- Exercise goal:
Retyping the entire listing exactly is the task.

((

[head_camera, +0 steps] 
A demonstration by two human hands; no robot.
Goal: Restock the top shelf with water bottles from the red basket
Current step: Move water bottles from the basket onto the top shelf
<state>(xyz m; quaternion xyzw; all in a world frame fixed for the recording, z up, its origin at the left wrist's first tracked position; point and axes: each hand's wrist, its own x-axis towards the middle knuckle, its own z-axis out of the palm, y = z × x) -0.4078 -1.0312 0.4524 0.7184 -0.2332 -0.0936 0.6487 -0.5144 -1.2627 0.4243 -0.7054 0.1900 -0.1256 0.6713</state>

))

- Output for this exercise:
[head_camera, +0 steps] 
A demonstration by two human hands; no robot.
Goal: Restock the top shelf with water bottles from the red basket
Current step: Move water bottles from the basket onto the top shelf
<state>(xyz m; quaternion xyzw; all in a world frame fixed for the recording, z up, its origin at the left wrist's first tracked position; point and axes: each hand's wrist, its own x-axis towards the middle knuckle, its own z-axis out of the palm, y = z × x) -0.4078 -1.0312 0.4524 0.7184 -0.2332 -0.0936 0.6487 -0.5144 -1.2627 0.4243 -0.7054 0.1900 -0.1256 0.6713</state>

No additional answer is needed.